**WHAT YOU HAVE TO DO**. The task calls for each line of the records below in which the word "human" appears.

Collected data
——
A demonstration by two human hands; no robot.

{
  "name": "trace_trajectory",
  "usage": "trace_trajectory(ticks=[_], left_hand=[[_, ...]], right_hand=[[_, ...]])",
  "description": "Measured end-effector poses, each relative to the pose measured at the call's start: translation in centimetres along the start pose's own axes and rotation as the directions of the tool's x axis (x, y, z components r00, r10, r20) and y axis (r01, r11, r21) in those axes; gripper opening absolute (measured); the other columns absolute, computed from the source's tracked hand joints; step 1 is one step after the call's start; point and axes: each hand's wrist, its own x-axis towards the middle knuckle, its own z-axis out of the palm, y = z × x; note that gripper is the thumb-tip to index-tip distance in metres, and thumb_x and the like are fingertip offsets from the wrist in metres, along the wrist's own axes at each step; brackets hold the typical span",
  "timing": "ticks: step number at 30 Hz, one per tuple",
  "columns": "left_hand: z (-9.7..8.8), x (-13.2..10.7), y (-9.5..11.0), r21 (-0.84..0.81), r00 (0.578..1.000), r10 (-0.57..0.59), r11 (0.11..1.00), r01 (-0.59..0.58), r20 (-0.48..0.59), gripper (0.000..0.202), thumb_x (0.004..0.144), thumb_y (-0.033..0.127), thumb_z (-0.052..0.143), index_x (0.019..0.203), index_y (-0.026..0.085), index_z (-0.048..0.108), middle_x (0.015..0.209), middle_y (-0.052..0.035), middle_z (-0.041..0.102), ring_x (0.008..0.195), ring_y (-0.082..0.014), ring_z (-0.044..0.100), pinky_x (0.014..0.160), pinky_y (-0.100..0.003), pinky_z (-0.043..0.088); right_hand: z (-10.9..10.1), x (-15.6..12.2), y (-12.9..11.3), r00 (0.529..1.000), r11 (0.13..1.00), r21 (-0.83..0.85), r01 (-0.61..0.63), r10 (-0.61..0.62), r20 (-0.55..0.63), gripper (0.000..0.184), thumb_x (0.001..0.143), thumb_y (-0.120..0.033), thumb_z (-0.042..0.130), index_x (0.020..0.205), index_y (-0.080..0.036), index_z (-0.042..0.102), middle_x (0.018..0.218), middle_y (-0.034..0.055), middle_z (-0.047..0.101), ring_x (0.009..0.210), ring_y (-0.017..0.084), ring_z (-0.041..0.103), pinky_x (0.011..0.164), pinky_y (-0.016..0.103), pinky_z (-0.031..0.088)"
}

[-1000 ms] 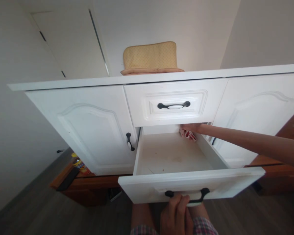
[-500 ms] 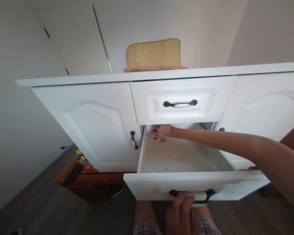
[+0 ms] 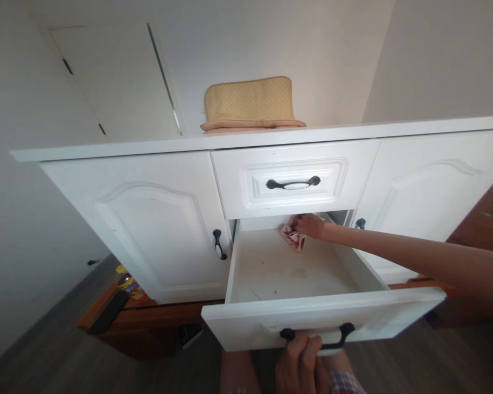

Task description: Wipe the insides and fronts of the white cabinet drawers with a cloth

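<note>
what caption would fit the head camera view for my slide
Right hand holds a crumpled cloth inside an open drawer while the left hand grips its handle.

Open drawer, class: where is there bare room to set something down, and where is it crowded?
Free: the left of the drawer, between its left wall and the cloth, and the front, behind its front panel, specks aside. Crowded: the back, where the right hand holds the cloth.

The cloth [image 3: 294, 241] is inside the lower drawer [image 3: 254, 273]
</note>
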Motion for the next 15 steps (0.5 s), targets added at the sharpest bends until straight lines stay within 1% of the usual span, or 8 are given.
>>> trace_trajectory(ticks=[3, 5, 6, 8, 10, 13, 14, 15], left_hand=[[0.3, -0.1, 0.3, 0.035, 1.0, 0.023, 0.999, -0.022, -0.022, 0.026, 0.101, 0.018, 0.067, 0.125, 0.025, 0.075, 0.11, -0.0069, 0.08, 0.1, -0.0188, 0.081, 0.086, -0.027, 0.067], [0.2, -0.2, 0.4, 0.044, 0.999, 0.032, 0.999, -0.031, -0.02, 0.029, 0.101, 0.019, 0.067, 0.129, 0.024, 0.073, 0.114, -0.0086, 0.079, 0.105, -0.0209, 0.08, 0.091, -0.031, 0.067], [0.0, -0.2, 0.5, 0.049, 0.999, 0.031, 0.998, -0.031, -0.018, 0.031, 0.101, 0.018, 0.067, 0.13, 0.024, 0.072, 0.116, -0.0091, 0.079, 0.107, -0.0219, 0.079, 0.093, -0.033, 0.067], [-0.4, -0.3, 0.6, 0.062, 1.0, 0.023, 0.998, -0.022, -0.009, 0.035, 0.099, 0.018, 0.069, 0.134, 0.024, 0.07, 0.12, -0.0097, 0.078, 0.112, -0.0237, 0.078, 0.097, -0.036, 0.066], [-0.6, -0.4, 0.8, 0.073, 1.0, 0.013, 0.997, -0.013, 0.007, 0.04, 0.099, 0.018, 0.07, 0.138, 0.024, 0.068, 0.124, -0.0103, 0.077, 0.115, -0.025, 0.078, 0.098, -0.038, 0.067], [-0.5, -0.5, 1.3, 0.078, 0.999, 0.002, 0.997, -0.005, 0.032, 0.041, 0.1, 0.015, 0.066, 0.14, 0.022, 0.067, 0.128, -0.0114, 0.075, 0.119, -0.0263, 0.076, 0.099, -0.041, 0.067], [-0.4, -0.4, 1.5, 0.084, 0.999, -0.006, 0.996, 0.003, 0.032, 0.04, 0.101, 0.012, 0.064, 0.139, 0.021, 0.067, 0.128, -0.0117, 0.075, 0.119, -0.0267, 0.075, 0.099, -0.042, 0.067], [-0.2, -0.3, 1.7, 0.093, 0.999, -0.016, 0.996, 0.014, 0.028, 0.039, 0.101, 0.011, 0.062, 0.138, 0.02, 0.067, 0.128, -0.012, 0.075, 0.119, -0.0271, 0.074, 0.099, -0.043, 0.066]], right_hand=[[0.0, -4.3, 1.9, 0.99, 0.991, 0.061, -0.121, 0.116, 0.074, 0.021, 0.089, -0.007, 0.056, 0.089, -0.01, 0.076, 0.112, 0.0256, 0.074, 0.11, 0.036, 0.07, 0.104, 0.052, 0.053], [-0.5, -5.6, 1.6, 0.98, 0.983, 0.117, -0.142, 0.123, 0.156, 0.012, 0.084, -0.009, 0.062, 0.084, -0.012, 0.074, 0.11, 0.0252, 0.074, 0.109, 0.037, 0.07, 0.105, 0.055, 0.053], [-0.9, -5.9, 1.0, 0.969, 0.978, 0.148, -0.146, 0.111, 0.223, 0.007, 0.08, -0.01, 0.067, 0.082, -0.012, 0.073, 0.103, 0.0225, 0.075, 0.103, 0.036, 0.071, 0.102, 0.054, 0.055], [-1.9, -6.1, -0.6, 0.919, 0.964, 0.219, -0.149, 0.054, 0.39, 0.009, 0.073, -0.013, 0.077, 0.08, -0.014, 0.073, 0.084, 0.013, 0.074, 0.085, 0.031, 0.071, 0.09, 0.048, 0.059], [-3.1, -6.3, -2.3, 0.842, 0.944, 0.295, -0.149, -0.035, 0.538, 0.014, 0.071, -0.021, 0.084, 0.079, -0.016, 0.074, 0.073, 0.005, 0.07, 0.069, 0.023, 0.067, 0.077, 0.04, 0.06], [-5.8, -7.9, -4.1, 0.725, 0.895, 0.42, -0.148, -0.19, 0.662, 0.022, 0.081, -0.033, 0.079, 0.071, -0.015, 0.071, 0.07, 0.0036, 0.069, 0.06, 0.017, 0.061, 0.066, 0.032, 0.055], [-6.9, -8.9, -4.3, 0.716, 0.884, 0.443, -0.151, -0.211, 0.665, 0.025, 0.084, -0.034, 0.075, 0.068, -0.015, 0.069, 0.068, 0.0045, 0.068, 0.059, 0.016, 0.06, 0.065, 0.031, 0.053], [-8.1, -10.2, -4.3, 0.741, 0.882, 0.448, -0.146, -0.202, 0.64, 0.027, 0.085, -0.032, 0.072, 0.066, -0.015, 0.068, 0.066, 0.0052, 0.066, 0.059, 0.017, 0.059, 0.064, 0.031, 0.052]])
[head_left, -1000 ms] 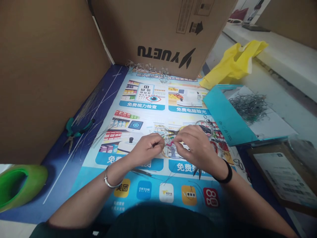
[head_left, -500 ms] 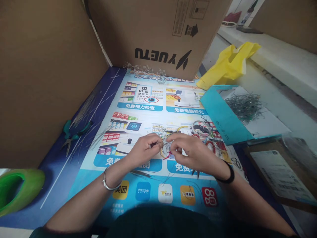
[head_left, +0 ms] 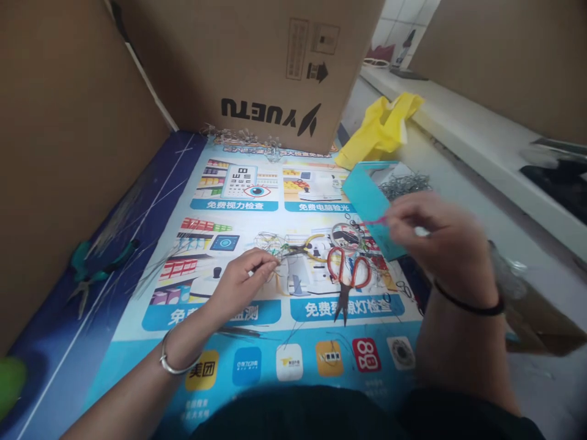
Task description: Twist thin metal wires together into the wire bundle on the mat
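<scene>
We saw the left hand (head_left: 241, 278) low on the printed poster (head_left: 247, 205), its thumb and forefinger pinched narrow on the near edge of the wire tangle (head_left: 280, 247), which lay in the middle of the sheet. The right hand (head_left: 443, 244) was lifted above the table to the right, blurred, its fingertips closed on a short pink strand (head_left: 376, 222) that stuck out to the left, well apart from the tangle. Between the two hands lay red-handled scissors (head_left: 348, 275), blades pointing near. Beyond the right hand sat a teal folder (head_left: 367, 195) with a heap of grey wire pieces (head_left: 403, 181) on it, and farther off a yellow bag (head_left: 380, 125). A cardboard box (head_left: 257, 61) stood at the far end, and teal pliers (head_left: 94, 272) lay at the left.
</scene>
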Available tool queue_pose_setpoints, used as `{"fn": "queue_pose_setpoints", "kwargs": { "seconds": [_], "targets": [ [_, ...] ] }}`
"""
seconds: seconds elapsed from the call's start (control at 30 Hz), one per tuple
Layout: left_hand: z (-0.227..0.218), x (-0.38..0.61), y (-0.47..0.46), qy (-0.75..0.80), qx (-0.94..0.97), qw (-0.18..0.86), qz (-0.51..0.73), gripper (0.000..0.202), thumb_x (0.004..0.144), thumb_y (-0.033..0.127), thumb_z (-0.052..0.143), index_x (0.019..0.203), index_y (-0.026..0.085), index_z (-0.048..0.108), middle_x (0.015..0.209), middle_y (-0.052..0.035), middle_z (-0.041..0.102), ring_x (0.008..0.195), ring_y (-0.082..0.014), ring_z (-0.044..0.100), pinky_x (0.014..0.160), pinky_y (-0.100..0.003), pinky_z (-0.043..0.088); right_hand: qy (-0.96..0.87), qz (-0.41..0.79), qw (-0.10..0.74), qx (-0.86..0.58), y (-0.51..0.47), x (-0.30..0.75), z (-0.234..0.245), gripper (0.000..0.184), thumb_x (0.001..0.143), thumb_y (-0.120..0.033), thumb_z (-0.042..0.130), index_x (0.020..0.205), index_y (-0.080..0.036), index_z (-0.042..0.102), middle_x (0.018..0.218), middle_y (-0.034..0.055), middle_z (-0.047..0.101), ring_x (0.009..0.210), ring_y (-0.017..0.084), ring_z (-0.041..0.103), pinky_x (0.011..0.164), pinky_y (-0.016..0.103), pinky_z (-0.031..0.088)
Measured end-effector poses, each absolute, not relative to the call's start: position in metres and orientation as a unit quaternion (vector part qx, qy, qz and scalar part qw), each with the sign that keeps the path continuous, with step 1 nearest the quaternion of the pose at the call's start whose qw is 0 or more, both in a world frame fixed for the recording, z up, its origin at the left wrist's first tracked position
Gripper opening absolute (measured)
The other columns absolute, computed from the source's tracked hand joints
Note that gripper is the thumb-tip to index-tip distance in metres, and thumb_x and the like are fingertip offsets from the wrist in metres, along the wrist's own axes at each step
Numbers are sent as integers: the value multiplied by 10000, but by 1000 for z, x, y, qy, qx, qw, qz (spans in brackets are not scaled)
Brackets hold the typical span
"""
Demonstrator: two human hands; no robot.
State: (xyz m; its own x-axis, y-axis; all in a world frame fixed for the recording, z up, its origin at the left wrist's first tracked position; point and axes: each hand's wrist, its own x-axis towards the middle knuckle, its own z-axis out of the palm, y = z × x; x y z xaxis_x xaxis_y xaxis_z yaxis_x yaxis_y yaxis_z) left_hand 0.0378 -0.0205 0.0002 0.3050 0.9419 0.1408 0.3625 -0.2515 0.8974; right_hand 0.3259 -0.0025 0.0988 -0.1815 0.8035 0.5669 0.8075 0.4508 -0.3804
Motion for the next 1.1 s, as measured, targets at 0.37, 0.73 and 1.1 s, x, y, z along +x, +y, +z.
{"fn": "queue_pose_setpoints", "kwargs": {
  "seconds": [0.37, 0.73, 1.1],
  "targets": [
    [-7, 38, -20, 507, 674, 383, 377, 162, 862, 250, 504, 947, 200, 633, 804, -15, 643, 705, -131, 592, 645, -240, 479, -771, 24, 106, -628, 26, 391, 85, 133, 677, -95, 611, 567, -159, 573, 614, 26, 614, 547, 91, 496, 542, 282, 343],
    [-6, 39, -16, 519, 529, 484, 466, 133, 828, 263, 554, 904, 165, 603, 769, 5, 607, 602, -82, 533, 592, -210, 466, -831, 222, 302, -412, 12, 233, 46, 101, 724, -91, 518, 690, -174, 564, 668, -12, 590, 588, 91, 526, 559, 207, 406],
    [-16, 38, -14, 506, 509, 489, 497, 287, 793, 295, 631, 1050, 170, 610, 959, -61, 660, 783, -141, 617, 702, -264, 516, -869, 81, 286, -396, 21, 206, 29, 100, 758, -108, 490, 722, -189, 536, 721, 32, 608, 661, 147, 560, 614, 256, 420]
  ]
}}
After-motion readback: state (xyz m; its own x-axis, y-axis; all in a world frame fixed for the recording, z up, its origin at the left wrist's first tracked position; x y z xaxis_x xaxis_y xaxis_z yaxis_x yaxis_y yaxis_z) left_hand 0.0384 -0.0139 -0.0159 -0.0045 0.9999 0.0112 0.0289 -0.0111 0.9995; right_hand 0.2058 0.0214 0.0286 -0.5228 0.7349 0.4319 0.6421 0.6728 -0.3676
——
**FINISHED TASK**.
A demonstration by two human hands; no robot.
Demonstrator: two human hands; no robot.

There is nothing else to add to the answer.